If director Bernardo Bertolucci's debut resembled a Pier Paolo Pasolini movie, there was a good reason for that, as he had formerly operated as the respected filmmaker's assistant, and Pasolini had been generous enough to come up with the story for his friend's first foray into making his own works. It's obvious Bertolucci was influenced by the Italian neo-realists as that's pretty much the category The Grim Reaper fell into, but it was also plain that he had not quite found his own style, his own voice if you will, that made his following projects so distinctively his. For his initial try it there was nevertheless indication of the man's talent.

It's just that the plot, or plots to be more accurate, were less interesting, being structured as what some see as a variation on Akira Kurosawa's Rashomon, but actually less a telling of the same tale from differing voices and more a telling of a selection of linked tales that if we hadn't seen the prostitute's corpse at the beginning we might be wondering what on earth they all had to do with each other. In fact, Bertolucci seemed less interested in tracking down killers - this was not really a whodunnit - and more keen on presenting a slice of Roman life, a slice of lowlife quite often, in the way he felt came across as authentic, so the audience would say, yes, I know these people, this is exactly what it's like to live in the city.

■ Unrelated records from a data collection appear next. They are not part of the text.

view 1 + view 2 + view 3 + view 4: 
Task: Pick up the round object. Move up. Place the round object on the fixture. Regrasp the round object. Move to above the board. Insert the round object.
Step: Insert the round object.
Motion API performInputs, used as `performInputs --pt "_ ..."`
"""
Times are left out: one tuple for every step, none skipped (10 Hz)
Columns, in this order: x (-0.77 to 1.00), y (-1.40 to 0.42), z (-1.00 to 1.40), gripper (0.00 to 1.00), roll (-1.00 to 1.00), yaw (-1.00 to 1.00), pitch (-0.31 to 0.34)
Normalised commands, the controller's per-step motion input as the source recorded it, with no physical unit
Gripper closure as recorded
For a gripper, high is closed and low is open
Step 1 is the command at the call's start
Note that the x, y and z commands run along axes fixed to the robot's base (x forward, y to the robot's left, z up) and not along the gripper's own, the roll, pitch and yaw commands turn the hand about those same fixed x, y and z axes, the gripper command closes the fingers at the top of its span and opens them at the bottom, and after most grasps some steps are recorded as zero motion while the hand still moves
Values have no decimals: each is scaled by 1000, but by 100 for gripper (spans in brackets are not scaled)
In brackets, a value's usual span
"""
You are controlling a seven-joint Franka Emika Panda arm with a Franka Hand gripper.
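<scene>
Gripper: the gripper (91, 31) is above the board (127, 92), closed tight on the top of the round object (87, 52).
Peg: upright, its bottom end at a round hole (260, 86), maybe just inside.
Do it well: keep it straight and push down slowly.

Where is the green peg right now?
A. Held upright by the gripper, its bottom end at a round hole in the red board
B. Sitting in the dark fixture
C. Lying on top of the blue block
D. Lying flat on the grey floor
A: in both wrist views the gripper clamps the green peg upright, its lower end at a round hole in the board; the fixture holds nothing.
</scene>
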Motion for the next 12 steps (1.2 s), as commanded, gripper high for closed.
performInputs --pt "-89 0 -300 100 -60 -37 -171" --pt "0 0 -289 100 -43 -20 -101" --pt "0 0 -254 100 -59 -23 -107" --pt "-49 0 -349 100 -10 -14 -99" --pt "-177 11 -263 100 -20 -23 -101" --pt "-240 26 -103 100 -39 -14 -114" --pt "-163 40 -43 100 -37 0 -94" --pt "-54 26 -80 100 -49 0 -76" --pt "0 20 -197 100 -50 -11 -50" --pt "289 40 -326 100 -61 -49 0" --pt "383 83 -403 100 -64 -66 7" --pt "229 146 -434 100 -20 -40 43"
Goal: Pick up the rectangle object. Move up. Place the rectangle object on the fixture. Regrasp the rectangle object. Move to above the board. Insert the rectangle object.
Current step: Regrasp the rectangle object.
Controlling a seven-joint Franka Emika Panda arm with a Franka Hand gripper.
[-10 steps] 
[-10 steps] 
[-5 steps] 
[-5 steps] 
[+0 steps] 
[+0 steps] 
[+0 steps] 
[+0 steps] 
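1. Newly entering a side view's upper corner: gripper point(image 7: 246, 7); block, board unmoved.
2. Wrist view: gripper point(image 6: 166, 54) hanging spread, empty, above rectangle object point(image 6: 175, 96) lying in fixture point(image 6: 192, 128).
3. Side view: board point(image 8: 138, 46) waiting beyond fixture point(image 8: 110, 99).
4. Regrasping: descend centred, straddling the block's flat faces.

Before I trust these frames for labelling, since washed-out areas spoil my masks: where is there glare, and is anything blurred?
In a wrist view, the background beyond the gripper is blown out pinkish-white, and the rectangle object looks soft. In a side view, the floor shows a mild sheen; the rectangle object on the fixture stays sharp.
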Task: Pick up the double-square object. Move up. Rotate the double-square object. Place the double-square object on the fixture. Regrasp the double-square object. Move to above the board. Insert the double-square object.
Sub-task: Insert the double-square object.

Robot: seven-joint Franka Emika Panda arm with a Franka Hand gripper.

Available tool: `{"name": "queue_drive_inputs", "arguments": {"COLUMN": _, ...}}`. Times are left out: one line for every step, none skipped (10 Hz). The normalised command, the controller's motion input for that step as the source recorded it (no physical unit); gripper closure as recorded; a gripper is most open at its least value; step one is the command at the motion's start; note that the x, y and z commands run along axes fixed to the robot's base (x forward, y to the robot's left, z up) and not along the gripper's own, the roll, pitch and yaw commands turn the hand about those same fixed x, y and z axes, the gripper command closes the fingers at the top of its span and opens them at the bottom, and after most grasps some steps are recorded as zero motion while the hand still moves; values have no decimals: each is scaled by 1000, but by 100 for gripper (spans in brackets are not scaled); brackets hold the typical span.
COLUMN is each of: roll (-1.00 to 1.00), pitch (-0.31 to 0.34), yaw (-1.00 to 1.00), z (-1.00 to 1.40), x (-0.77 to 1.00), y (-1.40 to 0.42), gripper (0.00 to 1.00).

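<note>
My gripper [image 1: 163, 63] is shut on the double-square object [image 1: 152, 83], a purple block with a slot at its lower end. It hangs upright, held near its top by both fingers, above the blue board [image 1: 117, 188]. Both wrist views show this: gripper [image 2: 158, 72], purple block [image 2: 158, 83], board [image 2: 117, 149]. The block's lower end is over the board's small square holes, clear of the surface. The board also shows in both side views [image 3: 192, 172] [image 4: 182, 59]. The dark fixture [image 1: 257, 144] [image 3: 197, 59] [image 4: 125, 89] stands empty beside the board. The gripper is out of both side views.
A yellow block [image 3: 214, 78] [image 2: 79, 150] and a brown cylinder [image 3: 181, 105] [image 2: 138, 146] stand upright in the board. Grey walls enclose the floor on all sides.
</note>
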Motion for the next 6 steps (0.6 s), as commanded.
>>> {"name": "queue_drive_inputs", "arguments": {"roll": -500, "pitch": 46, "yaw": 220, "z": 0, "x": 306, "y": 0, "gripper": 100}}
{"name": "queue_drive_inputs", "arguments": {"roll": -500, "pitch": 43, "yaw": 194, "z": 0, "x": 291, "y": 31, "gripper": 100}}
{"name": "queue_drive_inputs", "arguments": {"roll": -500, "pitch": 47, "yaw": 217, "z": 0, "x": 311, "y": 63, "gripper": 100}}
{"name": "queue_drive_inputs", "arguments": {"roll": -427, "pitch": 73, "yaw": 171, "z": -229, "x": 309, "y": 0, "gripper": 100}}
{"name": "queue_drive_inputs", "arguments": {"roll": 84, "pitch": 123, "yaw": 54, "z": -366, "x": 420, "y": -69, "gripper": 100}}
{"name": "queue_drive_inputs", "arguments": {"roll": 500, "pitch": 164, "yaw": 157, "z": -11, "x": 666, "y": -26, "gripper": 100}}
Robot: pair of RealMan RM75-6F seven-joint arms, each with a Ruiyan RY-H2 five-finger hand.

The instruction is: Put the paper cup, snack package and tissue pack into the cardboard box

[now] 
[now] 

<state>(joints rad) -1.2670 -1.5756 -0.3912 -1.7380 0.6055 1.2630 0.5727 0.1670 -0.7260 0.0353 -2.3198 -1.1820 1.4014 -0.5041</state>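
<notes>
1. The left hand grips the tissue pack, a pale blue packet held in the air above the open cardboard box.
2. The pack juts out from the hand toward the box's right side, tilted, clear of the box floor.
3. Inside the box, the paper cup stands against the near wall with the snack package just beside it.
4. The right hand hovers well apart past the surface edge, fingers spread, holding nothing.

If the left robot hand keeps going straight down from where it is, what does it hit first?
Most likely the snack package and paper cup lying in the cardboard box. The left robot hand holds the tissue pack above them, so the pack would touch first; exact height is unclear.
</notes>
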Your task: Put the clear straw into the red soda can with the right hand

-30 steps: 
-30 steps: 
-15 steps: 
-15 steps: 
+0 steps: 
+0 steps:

But if that were true, he painted a dim picture of the inhabitants, especially the men, who almost all are womanisers or criminals or at the very least heartless opportunists. As we move from a pimp trying to get his money from his whores to a soldier aimlessly wandering and attempting to pick up the women he harrasses you might begin to wonder what it was Bertolucci saw in this group of characters as most of them you would cross the street to avoid. Not to mention the jokes that they tell are some of the worst on record, no matter that they manage to get others laughing at them, but there is an encouraging measure of suspense as the plots grow closer to the end and we see what happened to the victim, and by doing so, who the killer was. Bertolucci by that point is on the side of the underdogs, meaning those who have needlessly died, so a sense of social injustice fuels what could otherwise have been pretty deriviative, but it's a hard film to appreciate as entertainment. Music by Piero Piccioni and Carlo Rusticelli.